Provide the material again, with every line intact and exact.

EXERCISE DATA.
- - - -

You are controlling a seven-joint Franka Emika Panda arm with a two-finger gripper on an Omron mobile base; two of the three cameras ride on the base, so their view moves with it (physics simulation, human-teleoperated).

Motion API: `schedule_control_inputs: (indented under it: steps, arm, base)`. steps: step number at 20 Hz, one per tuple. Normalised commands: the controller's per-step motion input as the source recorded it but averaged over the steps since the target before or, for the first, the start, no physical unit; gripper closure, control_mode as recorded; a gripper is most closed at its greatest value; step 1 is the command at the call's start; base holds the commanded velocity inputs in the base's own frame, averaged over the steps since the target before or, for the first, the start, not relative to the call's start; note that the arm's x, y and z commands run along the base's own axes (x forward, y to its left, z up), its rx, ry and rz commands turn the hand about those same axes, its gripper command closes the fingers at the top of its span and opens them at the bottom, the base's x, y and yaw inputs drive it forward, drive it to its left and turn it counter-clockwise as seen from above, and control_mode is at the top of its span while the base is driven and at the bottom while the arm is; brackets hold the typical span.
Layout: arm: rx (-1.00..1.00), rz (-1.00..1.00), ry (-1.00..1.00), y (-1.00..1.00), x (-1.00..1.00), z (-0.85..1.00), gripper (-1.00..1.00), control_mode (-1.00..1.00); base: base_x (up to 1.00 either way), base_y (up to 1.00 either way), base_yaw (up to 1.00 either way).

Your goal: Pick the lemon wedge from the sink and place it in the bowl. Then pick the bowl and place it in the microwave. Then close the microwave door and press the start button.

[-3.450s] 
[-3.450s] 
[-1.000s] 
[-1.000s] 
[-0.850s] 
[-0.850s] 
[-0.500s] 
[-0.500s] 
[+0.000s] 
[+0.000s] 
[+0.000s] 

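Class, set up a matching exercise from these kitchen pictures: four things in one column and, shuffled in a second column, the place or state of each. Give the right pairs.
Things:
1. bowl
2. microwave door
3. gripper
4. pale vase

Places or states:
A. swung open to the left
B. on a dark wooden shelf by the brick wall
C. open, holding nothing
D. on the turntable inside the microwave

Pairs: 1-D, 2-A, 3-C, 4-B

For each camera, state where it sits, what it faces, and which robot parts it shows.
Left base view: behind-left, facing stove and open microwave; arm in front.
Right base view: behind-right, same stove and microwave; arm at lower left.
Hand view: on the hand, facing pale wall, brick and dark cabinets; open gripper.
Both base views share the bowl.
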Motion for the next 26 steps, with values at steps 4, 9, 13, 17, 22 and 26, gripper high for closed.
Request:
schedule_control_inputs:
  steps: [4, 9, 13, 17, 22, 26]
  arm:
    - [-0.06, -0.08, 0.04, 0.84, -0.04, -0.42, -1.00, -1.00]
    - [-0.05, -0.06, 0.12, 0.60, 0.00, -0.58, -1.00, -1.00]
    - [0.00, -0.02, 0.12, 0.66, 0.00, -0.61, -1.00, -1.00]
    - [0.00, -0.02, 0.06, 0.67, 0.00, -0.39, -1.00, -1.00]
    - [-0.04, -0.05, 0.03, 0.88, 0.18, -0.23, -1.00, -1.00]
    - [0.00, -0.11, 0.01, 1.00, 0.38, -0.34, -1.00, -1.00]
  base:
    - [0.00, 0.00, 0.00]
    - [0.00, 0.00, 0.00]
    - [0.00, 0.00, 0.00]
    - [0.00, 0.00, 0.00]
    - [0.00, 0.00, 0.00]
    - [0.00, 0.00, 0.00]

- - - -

RESPONSE.
You are controlling a seven-joint Franka Emika Panda arm with a two-finger gripper on an Omron mobile base; two of the three cameras ride on the base, so their view moves with it (physics simulation, human-teleoperated).

Motion API: `schedule_control_inputs: (indented under it: steps, arm, base)`. steps: step number at 20 Hz, one per tuple. Normalised commands: the controller's per-step motion input as the source recorded it but averaged over the steps since the target before or, for the first, the start, no physical unit; gripper closure, control_mode as recorded; a gripper is most closed at its greatest value; step 1 is the command at the call's start; base holds the commanded velocity inputs in the base's own frame, averaged over the steps since the target before or, for the first, the start, not relative to the call's start; note that the arm's x, y and z commands run along the base's own axes (x forward, y to its left, z up), its rx, ry and rz commands turn the hand about those same axes, its gripper command closes the fingers at the top of its span and opens them at the bottom, the base's x, y and yaw inputs drive it forward, drive it to its left and turn it counter-clockwise as seen from above, and control_mode is at the top of its span while the base is driven and at the bottom while the arm is; brackets hold the typical span.
Layout: arm: rx (-1.00..1.00), rz (-1.00..1.00), ry (-1.00..1.00), y (-1.00..1.00), x (-1.00..1.00), z (-0.85..1.00), gripper (-1.00..1.00), control_mode (-1.00..1.00); base: base_x (up to 1.00 either way), base_y (up to 1.00 either way), base_yaw (up to 1.00 either way).

Your goal: Pick the lemon wedge from the sink and place it in the bowl. Then pick the bowl and place it in the microwave. Then close the microwave door and press the start button.

[-3.450s] 
[-3.450s] 
[-1.000s] 
[-1.000s] 
[-0.850s] 
[-0.850s] 
[-0.500s] 
[-0.500s] 
[+0.000s] 
[+0.000s] 
[+0.000s] 

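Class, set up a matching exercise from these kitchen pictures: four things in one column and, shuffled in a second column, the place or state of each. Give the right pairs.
Things:
1. bowl
2. microwave door
3. gripper
4. pale vase

Places or states:
A. swung open to the left
B. on a dark wooden shelf by the brick wall
C. open, holding nothing
D. on the turntable inside the microwave

Pairs: 1-D, 2-A, 3-C, 4-B

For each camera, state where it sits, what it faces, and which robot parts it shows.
Left base view: behind-left, facing stove and open microwave; arm in front.
Right base view: behind-right, same stove and microwave; arm at lower left.
Hand view: on the hand, facing pale wall, brick and dark cabinets; open gripper.
Both base views share the bowl.
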Motion for the next 26 steps, with values at steps 4, 9, 13, 17, 22 and 26, gripper high for closed.
Request:
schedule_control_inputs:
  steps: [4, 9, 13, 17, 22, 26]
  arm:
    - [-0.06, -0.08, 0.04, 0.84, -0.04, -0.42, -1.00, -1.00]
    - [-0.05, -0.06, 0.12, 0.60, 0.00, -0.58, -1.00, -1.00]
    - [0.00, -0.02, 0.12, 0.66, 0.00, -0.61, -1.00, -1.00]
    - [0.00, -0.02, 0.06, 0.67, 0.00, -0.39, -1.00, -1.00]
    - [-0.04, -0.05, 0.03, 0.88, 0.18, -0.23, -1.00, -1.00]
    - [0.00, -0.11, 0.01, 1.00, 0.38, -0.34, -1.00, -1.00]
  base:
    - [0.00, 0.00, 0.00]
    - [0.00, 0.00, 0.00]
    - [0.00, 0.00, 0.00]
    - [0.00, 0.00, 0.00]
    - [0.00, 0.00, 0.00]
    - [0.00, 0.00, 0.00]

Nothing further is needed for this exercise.